EXERCISE DESCRIPTION: Your copy should repeat the data that follows exactly and contain no image.

--------------------------------

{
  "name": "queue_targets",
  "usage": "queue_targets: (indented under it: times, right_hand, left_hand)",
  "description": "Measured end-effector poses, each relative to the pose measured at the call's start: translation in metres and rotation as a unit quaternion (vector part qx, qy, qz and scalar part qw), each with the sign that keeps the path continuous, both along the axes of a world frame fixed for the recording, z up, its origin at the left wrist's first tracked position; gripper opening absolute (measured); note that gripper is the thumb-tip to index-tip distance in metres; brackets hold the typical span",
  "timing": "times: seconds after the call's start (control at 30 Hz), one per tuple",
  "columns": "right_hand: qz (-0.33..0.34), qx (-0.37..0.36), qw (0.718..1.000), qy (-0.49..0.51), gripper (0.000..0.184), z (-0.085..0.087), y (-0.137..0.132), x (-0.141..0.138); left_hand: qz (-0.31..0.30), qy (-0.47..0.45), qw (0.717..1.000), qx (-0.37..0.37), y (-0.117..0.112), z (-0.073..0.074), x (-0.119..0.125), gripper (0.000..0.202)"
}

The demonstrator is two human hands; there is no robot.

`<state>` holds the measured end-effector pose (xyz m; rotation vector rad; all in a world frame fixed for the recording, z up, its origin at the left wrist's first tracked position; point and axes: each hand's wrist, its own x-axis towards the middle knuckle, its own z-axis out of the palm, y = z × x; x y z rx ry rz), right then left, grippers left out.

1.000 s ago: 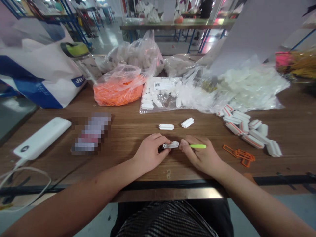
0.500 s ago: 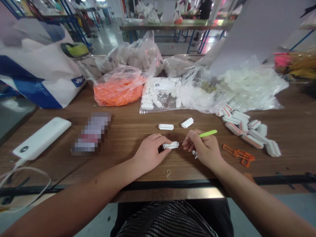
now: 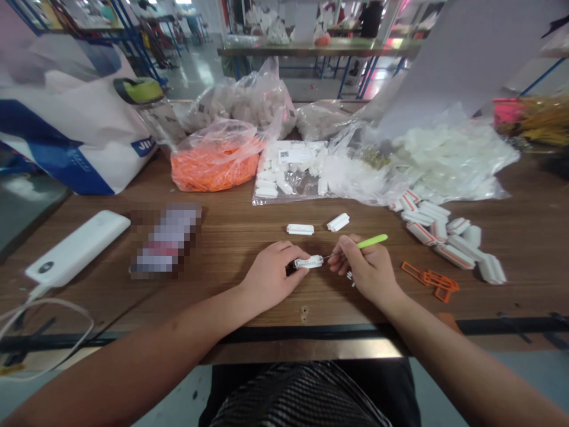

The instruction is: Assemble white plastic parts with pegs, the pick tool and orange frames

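Between thumb and fingers, my left hand pinches a white plastic connector housing that has a row of small holes along its face. My right hand is closed around a thin pick with a lime-green handle. The pick's fine metal tip meets or nearly meets the right end of the housing; exact contact is too small to tell. Small white bits lie under my right hand. Just beyond my hands rest two similar white housings, one flat and one at a slant.
Right of my hands lie orange frames and a pile of white housings, some with orange strips. Behind stand bags of orange parts and white parts. A power bank and a blurred phone-like object lie left.
The green-handled pick and my right hand have shifted very slightly left, toward the housing. My left hand keeps the same grip. The whole view has moved a little.
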<state>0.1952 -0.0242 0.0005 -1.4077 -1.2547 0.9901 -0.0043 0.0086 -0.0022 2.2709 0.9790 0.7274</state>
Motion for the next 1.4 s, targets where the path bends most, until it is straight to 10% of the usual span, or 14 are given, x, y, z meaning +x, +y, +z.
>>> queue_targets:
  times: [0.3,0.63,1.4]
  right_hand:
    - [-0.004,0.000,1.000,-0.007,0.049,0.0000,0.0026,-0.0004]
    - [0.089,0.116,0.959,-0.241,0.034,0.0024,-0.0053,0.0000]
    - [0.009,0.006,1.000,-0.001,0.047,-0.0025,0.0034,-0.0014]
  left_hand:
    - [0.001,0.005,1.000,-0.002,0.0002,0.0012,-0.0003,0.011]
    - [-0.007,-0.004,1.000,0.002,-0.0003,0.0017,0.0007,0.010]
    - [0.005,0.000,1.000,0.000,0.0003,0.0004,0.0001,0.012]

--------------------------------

ANSWER BOX:
{
  "name": "queue_targets",
  "usage": "queue_targets: (indented under it: times, right_hand, left_hand)",
  "description": "Measured end-effector poses, each relative to the pose measured at the call's start: translation in metres and rotation as a unit quaternion (vector part qx, qy, qz and scalar part qw), each with the sign that keeps the path continuous, both along the axes of a world frame fixed for the recording, z up, its origin at the left wrist's first tracked position; gripper opening absolute (measured); note that gripper is the thumb-tip to index-tip distance in metres; brackets hold the typical span",
  "timing": "times: seconds after the call's start (control at 30 Hz), one per tuple",
  "columns": "right_hand: qz (-0.33..0.34), qx (-0.37..0.36), qw (0.718..1.000), qy (-0.49..0.51), gripper (0.000..0.184), z (-0.085..0.087), y (-0.137..0.132), x (-0.141..0.138); left_hand: qz (-0.31..0.30), qy (-0.47..0.45), qw (0.717..1.000), qx (-0.37..0.37), y (-0.117..0.112), z (-0.073..0.074), x (-0.119..0.125), gripper (0.000..0.202)"
}

The demonstrator is two human hands; there is no robot.

`<state>` holds the measured end-effector pose (xyz m; rotation vector rad; all in a world frame fixed for the recording, z up, its origin at the left wrist's first tracked position; point and axes: each hand's wrist, its own x-axis towards the middle knuckle, its own z-axis out of the palm, y = z × x; x y z rx ry rz), right then left, grippers left out.

1.000 s ago: 
0.500 s ago: 
now: 

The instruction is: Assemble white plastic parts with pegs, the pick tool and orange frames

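Between thumb and fingers, my left hand pinches a white plastic connector housing that has a row of small holes along its face. My right hand is closed around a thin pick with a lime-green handle. The pick's fine metal tip meets or nearly meets the right end of the housing; exact contact is too small to tell. Small white bits lie under my right hand. Just beyond my hands rest two similar white housings, one flat and one at a slant.
Right of my hands lie orange frames and a pile of white housings, some with orange strips. Behind stand bags of orange parts and white parts. A power bank and a blurred phone-like object lie left.
The green-handled pick and my right hand have shifted very slightly left, toward the housing. My left hand keeps the same grip. The whole view has moved a little.
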<state>0.1952 -0.0242 0.0005 -1.4077 -1.2547 0.9901 -0.0043 0.0086 -0.0022 2.2709 0.9790 0.7274</state>
Motion for the next 1.4 s, targets where the path bends most, until it is straight to 10% of the usual span, or 14 are given, x, y, z meaning +x, +y, +z.
>>> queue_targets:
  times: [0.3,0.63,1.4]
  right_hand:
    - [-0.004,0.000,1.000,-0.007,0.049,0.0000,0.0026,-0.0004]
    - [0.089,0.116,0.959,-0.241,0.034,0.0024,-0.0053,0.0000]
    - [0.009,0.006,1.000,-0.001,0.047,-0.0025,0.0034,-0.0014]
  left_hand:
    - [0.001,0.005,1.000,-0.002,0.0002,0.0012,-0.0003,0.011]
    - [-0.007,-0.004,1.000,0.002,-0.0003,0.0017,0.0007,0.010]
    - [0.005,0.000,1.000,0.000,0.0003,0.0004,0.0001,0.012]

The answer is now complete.